Hi, currently I am trying to get the gradient of the neural network in terms of input (hoping to find the optimal input from the trained model). I have read some posts, such as [How to get "image gradient" in PyTorch?], which pointed out ‘requires_grad = True’ would automatically store the gradient and the gradient can be seen from ‘.grad’ field. However, my problem is a little different from their setting.
First, I need to train the neural network based on the given input datasets. Once the parameters of the network are determined, then I load the trained model to calcualte the gradient with respect to input (32 features), part of the codes are shown as follows:
model = Net()
model.load_state_dict(torch.load('model.pkl'))
bat_size = 3
loss_func = torch.nn.MSELoss() # mean squared error
n_items = len(training_x)
batches_per_epoch = n_items // bat_size
gradient_input = np.zeros(32)
for b in range(batches_per_epoch):
curr_bat = np.random.choice(n_items, bat_size, replace=False)
X = torch.Tensor(training_x[curr_bat])
X.requires_grad_(True)
Y = torch.Tensor(training_y[curr_bat]).view(bat_size,1)
print(X.grad) ## print None
oupt = model(X)
loss_obj = loss_func(oupt, Y)
loss_obj.backward()
print(X.grad) ## it gives me all zeros?
gradient_input = np.add(np.mean(X.grad.numpy(), axis = 0), gradient_input) ## get the average of gradient of all training samples.

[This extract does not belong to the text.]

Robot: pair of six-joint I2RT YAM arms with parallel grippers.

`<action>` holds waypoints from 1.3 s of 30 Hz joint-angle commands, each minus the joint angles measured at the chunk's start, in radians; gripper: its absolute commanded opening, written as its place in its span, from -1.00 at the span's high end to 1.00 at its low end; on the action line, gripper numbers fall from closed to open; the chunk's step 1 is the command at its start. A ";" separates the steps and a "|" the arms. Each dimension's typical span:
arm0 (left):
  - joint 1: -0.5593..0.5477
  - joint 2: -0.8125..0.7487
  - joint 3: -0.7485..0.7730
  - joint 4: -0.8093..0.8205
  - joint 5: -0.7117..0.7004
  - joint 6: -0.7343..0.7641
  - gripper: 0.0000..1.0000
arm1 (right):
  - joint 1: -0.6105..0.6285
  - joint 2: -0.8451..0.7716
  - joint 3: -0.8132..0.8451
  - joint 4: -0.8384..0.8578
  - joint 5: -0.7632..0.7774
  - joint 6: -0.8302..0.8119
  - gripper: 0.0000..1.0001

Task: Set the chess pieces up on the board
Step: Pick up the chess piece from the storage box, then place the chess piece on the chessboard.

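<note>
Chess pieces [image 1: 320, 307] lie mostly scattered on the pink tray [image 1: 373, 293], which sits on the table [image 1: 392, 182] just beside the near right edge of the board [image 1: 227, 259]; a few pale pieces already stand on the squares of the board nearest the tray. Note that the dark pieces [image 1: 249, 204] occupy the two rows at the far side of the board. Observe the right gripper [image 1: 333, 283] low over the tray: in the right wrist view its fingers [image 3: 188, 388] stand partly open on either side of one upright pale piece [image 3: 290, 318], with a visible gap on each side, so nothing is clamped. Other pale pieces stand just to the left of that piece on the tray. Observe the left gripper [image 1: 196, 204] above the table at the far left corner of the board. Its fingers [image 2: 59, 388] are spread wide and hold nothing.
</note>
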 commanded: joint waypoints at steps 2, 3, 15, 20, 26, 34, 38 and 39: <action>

where the ‘Net()’ is a neural network structure defined as:
class Net(torch.nn.Module):
def __init__(self):
super(Net, self).__init__()
self.hid1 = torch.nn.Linear(32, 20)
self.hid2 = torch.nn.Linear(20, 10)
self.oupt = torch.nn.Linear(10, 1)
torch.nn.init.xavier_uniform_(self.hid1.weight) # glorot
torch.nn.init.zeros_(self.hid1.bias)
torch.nn.init.xavier_uniform_(self.hid2.weight)
torch.nn.init.zeros_(self.hid2.bias)
torch.nn.init.xavier_uniform_(self.oupt.weight)
torch.nn.init.zeros_(self.oupt.bias)
def forward(self, x):
z = torch.tanh(self.hid1(x))
z = torch.tanh(self.hid2(z))
z = self.oupt(z) # no activation, aka Identity()
return z
When I run my codes, it gives me no errors, but the X.grad are always zeros.
I would really appreciate if someone could give me some suggestions on debugging this issue.